In the records that follow, find each line containing "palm" and copy it.
--- STUDY MATERIAL Enclosed Below ---
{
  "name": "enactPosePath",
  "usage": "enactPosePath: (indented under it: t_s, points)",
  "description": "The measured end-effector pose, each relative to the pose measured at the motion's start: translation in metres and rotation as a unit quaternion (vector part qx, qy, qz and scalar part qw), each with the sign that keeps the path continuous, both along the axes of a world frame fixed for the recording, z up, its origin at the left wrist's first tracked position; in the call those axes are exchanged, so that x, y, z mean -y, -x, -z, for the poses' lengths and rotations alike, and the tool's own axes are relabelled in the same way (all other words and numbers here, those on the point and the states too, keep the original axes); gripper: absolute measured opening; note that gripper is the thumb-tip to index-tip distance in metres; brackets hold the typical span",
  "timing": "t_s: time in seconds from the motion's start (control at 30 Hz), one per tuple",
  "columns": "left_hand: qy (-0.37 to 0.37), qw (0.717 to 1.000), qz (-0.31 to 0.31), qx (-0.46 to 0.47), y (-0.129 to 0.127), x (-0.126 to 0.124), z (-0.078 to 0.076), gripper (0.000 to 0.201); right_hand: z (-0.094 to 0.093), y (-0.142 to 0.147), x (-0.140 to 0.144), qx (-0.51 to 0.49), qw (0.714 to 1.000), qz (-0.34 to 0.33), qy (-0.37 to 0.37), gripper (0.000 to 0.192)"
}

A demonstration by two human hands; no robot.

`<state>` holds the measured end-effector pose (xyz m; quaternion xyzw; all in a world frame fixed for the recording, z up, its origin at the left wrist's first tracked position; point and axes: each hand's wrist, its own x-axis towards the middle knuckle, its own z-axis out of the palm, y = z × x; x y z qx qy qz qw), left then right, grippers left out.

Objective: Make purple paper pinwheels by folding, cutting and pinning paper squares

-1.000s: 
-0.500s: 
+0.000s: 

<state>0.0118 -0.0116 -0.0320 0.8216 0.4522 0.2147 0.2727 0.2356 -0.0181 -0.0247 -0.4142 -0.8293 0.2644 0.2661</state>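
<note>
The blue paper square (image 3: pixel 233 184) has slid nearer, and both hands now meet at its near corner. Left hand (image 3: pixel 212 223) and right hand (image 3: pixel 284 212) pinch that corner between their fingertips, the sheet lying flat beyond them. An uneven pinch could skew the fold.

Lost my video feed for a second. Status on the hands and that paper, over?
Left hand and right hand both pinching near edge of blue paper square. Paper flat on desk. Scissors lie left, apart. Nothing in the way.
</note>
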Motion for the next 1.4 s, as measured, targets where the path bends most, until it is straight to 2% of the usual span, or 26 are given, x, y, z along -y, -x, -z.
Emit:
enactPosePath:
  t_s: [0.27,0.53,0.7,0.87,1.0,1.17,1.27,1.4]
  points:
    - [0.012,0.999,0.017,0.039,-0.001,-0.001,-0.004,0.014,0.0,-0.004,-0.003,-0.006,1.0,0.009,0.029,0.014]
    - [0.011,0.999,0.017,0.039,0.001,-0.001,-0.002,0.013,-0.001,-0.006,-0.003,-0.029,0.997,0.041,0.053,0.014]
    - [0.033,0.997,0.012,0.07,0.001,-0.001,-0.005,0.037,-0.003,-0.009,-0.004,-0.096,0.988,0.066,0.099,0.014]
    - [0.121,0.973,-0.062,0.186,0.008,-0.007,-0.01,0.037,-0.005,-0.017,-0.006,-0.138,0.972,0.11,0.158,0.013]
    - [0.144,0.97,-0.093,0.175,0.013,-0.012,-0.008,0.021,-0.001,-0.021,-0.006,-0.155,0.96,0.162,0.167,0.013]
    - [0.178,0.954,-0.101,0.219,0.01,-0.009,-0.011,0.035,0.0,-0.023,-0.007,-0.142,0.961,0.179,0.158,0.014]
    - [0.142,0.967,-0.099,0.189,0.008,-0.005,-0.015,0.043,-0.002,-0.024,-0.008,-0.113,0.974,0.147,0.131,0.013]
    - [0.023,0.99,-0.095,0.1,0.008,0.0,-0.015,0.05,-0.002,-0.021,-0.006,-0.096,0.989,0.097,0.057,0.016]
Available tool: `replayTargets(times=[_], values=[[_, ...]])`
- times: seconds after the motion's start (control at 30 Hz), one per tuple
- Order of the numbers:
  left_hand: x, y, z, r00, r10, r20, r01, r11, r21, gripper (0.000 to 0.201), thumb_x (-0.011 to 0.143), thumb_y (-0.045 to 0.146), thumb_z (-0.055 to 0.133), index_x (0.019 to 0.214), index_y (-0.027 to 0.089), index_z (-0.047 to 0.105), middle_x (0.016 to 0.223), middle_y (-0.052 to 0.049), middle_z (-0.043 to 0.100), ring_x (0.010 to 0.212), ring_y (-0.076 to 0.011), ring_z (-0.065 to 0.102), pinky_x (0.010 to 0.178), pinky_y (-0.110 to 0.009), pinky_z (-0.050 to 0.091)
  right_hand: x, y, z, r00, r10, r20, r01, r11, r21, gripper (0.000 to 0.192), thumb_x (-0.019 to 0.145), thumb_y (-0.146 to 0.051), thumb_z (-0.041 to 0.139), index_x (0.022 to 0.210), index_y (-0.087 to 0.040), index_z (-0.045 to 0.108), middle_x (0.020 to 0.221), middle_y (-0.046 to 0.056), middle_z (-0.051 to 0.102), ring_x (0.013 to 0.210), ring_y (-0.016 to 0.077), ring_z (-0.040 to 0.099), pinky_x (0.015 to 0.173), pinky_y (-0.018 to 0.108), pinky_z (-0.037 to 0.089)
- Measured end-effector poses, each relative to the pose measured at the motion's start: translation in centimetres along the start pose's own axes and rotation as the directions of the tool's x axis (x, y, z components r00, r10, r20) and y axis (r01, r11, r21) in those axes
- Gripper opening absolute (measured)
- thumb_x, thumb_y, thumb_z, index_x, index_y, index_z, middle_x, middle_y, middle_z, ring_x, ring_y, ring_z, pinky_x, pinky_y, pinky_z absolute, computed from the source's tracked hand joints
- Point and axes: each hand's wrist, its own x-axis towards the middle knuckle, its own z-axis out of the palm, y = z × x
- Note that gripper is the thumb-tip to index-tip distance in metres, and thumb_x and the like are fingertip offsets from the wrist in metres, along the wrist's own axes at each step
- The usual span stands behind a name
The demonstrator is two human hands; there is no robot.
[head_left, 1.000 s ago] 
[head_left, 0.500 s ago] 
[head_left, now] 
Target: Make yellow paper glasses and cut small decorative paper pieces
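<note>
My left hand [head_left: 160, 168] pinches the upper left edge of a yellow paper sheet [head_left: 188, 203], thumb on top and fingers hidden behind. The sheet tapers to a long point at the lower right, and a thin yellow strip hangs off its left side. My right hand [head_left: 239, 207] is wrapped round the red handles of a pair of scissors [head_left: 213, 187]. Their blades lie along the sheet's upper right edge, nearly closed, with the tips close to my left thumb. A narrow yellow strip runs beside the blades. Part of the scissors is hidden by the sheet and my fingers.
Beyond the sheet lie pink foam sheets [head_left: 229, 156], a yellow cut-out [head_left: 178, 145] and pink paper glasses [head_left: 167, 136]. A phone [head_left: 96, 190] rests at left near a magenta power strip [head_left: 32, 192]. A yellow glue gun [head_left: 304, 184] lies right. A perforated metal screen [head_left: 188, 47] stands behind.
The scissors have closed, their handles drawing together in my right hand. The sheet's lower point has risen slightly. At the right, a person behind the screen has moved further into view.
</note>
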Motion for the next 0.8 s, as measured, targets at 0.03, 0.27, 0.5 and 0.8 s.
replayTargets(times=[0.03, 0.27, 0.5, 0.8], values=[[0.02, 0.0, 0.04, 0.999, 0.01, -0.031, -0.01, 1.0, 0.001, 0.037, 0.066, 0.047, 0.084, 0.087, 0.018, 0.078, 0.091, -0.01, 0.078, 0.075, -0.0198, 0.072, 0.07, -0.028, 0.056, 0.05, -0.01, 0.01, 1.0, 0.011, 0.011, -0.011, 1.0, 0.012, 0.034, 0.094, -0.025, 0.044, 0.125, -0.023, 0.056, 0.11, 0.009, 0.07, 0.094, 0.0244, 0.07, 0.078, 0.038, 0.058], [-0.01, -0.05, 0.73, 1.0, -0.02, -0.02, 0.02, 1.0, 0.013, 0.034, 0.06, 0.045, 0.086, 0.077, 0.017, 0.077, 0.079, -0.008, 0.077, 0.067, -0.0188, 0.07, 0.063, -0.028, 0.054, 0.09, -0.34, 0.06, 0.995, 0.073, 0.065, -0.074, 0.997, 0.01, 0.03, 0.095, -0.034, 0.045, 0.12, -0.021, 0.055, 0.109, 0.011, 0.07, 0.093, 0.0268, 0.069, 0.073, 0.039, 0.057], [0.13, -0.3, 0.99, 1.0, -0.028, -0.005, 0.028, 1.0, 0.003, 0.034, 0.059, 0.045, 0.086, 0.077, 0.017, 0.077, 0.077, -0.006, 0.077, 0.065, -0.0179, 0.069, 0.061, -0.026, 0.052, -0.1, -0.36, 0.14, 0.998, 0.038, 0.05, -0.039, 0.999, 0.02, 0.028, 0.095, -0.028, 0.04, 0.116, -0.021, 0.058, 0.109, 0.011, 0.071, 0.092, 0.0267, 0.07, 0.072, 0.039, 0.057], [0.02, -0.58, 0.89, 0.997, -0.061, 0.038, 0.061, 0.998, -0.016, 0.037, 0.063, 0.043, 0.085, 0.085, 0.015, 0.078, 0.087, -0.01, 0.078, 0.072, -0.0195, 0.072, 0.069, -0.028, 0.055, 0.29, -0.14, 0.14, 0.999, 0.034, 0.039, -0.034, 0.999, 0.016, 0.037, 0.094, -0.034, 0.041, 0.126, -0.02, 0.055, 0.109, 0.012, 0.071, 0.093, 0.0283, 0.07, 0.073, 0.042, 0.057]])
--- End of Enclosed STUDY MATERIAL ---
● **OUTPUT OF THE EXERCISE**:
`<state>` holds the measured end-effector pose (xyz m; quaternion xyzw; all in a world frame fixed for the recording, z up, its origin at the left wrist's first tracked position; point and axes: each hand's wrist, its own x-axis towards the middle knuckle, its own z-axis out of the palm, y = z × x; x y z qx qy qz qw), left then right, grippers left out.
- Point and axes: each hand's wrist, its own x-axis towards the middle knuckle, its own z-axis out of the palm, y = z × x

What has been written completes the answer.